=== Section Start ===
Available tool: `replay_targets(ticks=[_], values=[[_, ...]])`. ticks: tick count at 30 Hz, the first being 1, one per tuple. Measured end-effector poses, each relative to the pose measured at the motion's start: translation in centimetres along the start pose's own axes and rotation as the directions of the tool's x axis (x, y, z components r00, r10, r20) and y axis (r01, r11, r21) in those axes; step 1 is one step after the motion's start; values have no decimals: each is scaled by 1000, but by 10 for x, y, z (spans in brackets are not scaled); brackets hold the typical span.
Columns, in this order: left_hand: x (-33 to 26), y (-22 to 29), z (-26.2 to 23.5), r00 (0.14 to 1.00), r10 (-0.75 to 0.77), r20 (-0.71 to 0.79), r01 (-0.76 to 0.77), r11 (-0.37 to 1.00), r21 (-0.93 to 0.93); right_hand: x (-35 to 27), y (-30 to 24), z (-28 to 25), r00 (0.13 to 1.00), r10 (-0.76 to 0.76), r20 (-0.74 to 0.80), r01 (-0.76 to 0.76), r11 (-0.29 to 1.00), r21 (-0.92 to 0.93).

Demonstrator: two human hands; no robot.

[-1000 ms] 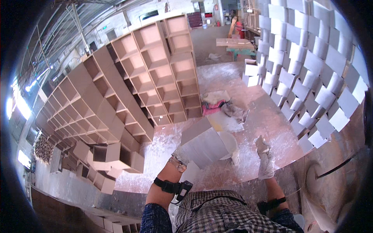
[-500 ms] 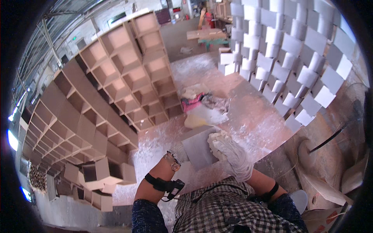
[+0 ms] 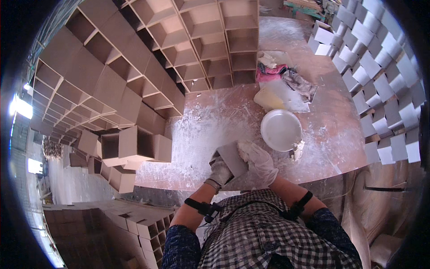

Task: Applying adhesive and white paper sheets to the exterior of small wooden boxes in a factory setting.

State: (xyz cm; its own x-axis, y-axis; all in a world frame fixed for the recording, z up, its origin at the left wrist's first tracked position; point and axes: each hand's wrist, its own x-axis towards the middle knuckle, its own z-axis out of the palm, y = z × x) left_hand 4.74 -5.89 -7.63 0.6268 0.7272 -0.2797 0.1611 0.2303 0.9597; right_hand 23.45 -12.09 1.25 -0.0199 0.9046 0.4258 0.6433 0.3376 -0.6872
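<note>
In front of my apron I hold a small grey-brown open box, tilted, with one panel facing up. My left hand, in a pale work glove, grips its left side, and some fingers reach into the opening. A loose white glove covers my right hand, which closes against the box's right side. The cream, lumpy glove fingers lie along that edge and partly hide it. Just beyond my right hand stands a round white basin with whitish crumbs beside it.
The worktable carries white smears. Stacked open brown boxes rise at the left and far side. Pink and grey rags lie farther back. White-faced boxes form a wall at right. More boxes stand low at left.
The view has swung down and left, bringing the white basin and the lower boxes into sight. The box has turned in my hands, and my left fingers now show at its opening.
</note>
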Motion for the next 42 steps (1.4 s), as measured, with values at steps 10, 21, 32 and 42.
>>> replay_targets(ticks=[10,21,32,42], values=[[-17,25,13,996,87,-10,-86,993,80,18,-43,-28,974,-205,101,220,959,-180],[-20,62,29,969,-231,-84,197,934,-298,-5,-39,-24,931,-170,324,280,901,-332],[-19,0,6,995,77,-59,-83,989,-126,-20,-50,-18,919,-81,385,223,913,-341],[-18,-23,2,991,77,113,-137,564,814,34,-71,-14,905,-218,365,270,958,-97]])
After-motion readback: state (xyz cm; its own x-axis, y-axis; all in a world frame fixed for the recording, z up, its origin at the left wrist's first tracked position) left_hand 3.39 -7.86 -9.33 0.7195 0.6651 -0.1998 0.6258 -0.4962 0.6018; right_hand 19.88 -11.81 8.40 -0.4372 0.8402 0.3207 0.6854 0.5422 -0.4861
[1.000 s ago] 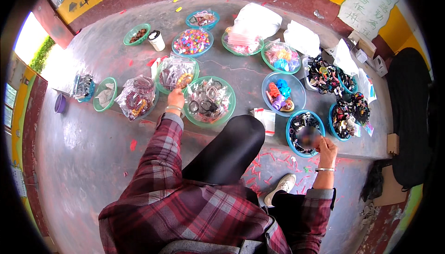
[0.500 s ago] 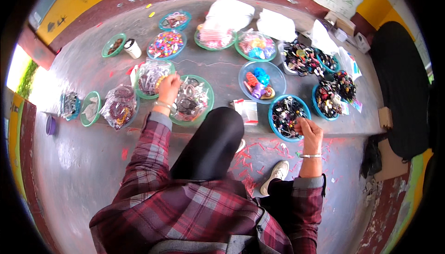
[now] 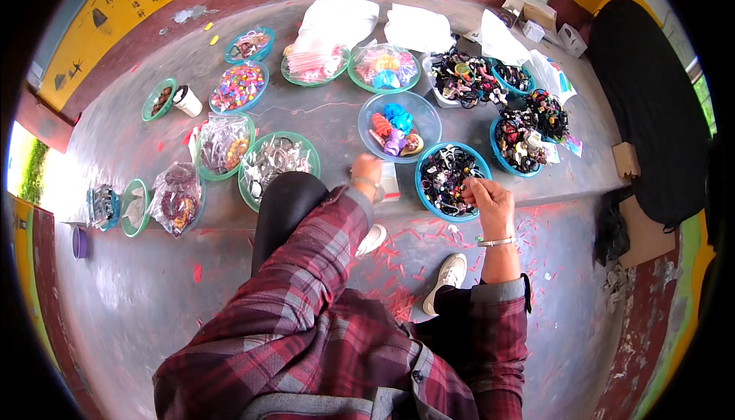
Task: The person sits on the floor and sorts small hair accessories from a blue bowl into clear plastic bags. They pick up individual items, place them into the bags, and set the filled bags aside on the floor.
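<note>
Round blue bowl (image 3: 419, 184) lies just forward-left of the nearer right hand (image 3: 494, 204), fingertips bunched, any hold unclear; farther left, the blurred left hand's (image 3: 366, 169) grip cannot be told

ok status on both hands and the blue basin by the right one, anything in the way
Right hand over right rim of blue basin, grip unclear; left hand blurred, at white packet; mostly dark small items in basin, right hand partly hiding it.
</note>
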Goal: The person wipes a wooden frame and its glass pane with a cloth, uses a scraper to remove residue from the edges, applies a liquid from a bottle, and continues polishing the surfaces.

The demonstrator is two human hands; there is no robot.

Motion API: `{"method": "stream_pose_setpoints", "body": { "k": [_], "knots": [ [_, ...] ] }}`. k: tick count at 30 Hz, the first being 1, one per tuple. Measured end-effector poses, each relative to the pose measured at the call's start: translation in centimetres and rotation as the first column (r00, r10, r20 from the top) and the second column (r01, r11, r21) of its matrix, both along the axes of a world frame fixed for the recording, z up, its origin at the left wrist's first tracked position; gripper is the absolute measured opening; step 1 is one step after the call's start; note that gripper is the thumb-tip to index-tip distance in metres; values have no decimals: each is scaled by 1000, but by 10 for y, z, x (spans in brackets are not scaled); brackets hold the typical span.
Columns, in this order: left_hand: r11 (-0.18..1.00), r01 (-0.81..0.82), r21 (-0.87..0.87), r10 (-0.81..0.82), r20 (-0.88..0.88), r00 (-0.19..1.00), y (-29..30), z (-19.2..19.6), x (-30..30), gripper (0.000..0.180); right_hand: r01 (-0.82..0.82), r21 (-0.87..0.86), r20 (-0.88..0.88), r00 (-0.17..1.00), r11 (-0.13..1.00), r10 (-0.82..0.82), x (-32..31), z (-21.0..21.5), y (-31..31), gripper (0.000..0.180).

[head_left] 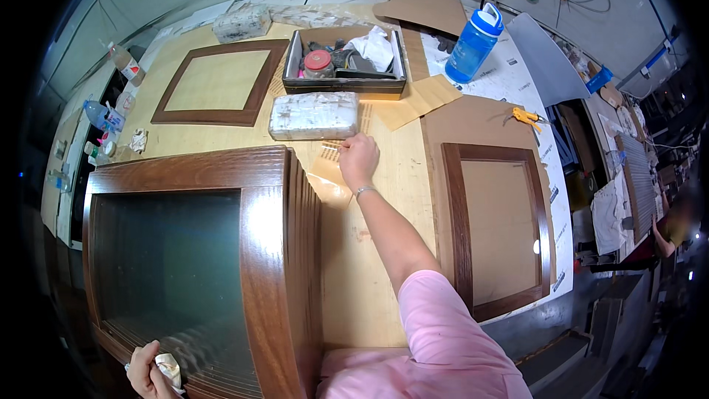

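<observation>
Bottom left, my left hand (148, 373) is closed around a crumpled white cloth (169, 369), at the lower edge of a stack of brown wooden frames (264, 266). The top frame holds a dark glass pane (170, 258). My right hand (359, 161) reaches over the table with its fingers pressed together, at a yellow-brown sheet (329, 177) with rows of small marks. What the fingertips pinch, if anything, is too small to tell. Just beyond them lies a whitish, stained wrapped block (314, 116).
An open box (343, 86) holds a red-lidded jar and rags. Single wooden frames lie far left (214, 117) and, on cardboard, at right (461, 229). A blue bottle (473, 48) and yellow tool (526, 117) stand on the right; several bottles (103, 114) line the left. Another person (672, 229) is far right.
</observation>
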State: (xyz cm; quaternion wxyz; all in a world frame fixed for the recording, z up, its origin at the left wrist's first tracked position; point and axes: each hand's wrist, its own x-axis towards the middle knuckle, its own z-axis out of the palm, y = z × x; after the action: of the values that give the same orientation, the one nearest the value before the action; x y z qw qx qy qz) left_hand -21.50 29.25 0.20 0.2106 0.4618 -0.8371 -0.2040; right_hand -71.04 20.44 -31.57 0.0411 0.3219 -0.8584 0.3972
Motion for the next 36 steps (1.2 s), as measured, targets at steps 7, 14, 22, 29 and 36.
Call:
{"method": "stream_pose_setpoints", "body": {
  "k": [7, 14, 22, 29, 36],
  "knots": [
    [1000, 8, 15, -7, -25, 1000, -2, -5, 7, 35, -48, -105, -99, 994, 993, 37, 4, -2, -1, 7],
    [1000, -2, 22, 3, -54, 999, -1, -7, 10, 36, -115, -149, -231, 970, 982, 78, -1, -2, 1, 10],
    [1000, -26, -2, 26, -21, 999, -1, -4, 4, 35, -183, -173, -248, 959, 968, 137, -1, -1, 4, 12],
    [1000, -15, -27, 15, 2, 1000, -2, -4, 4, 36, -260, -198, -254, 945, 945, 207, 1, 0, 13, 14],
    [999, 24, -40, -25, -34, 999, -2, -4, 5, 36, -312, -256, -263, 933, 915, 244, 20, 20, 40, 13]
  ]
}}
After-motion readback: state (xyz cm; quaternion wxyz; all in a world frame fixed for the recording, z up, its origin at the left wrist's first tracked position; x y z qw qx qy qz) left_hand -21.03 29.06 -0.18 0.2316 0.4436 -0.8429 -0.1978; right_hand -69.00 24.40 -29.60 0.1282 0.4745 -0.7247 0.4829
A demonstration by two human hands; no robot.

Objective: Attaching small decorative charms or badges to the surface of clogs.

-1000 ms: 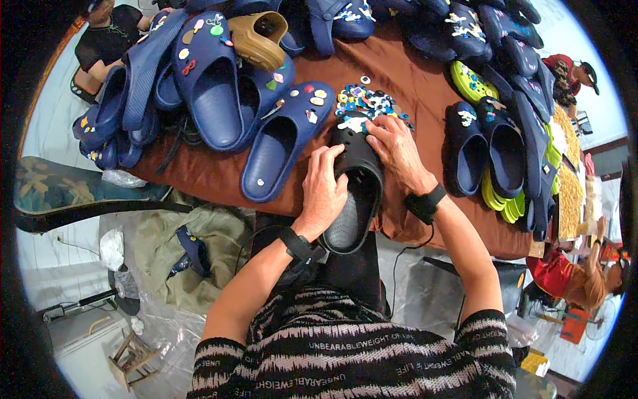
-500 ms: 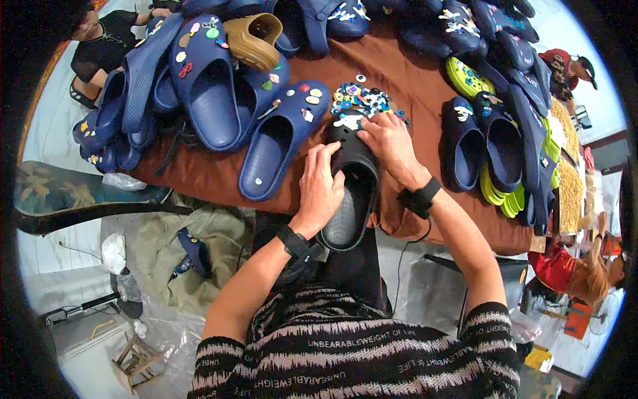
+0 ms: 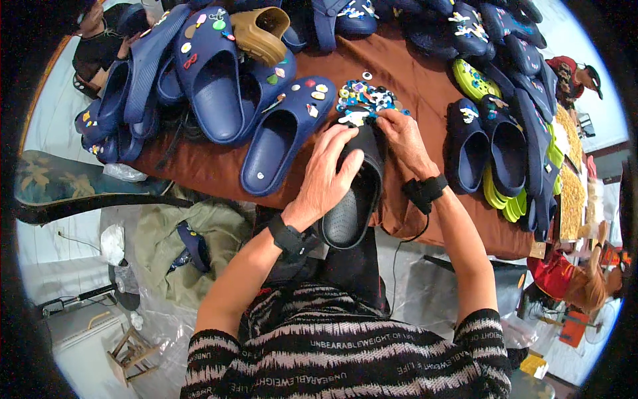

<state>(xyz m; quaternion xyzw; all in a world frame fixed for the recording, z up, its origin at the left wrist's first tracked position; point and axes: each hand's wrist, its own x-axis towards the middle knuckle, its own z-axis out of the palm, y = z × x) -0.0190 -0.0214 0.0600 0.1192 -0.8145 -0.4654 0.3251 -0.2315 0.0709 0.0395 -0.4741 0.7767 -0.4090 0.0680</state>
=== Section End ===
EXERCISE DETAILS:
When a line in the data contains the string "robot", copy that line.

OUTPUT FOR THIS TASK:
Demonstrator: two human hands; no robot.
The demonstrator is two human hands; there is no robot.
A demonstration by two human hands; no robot.

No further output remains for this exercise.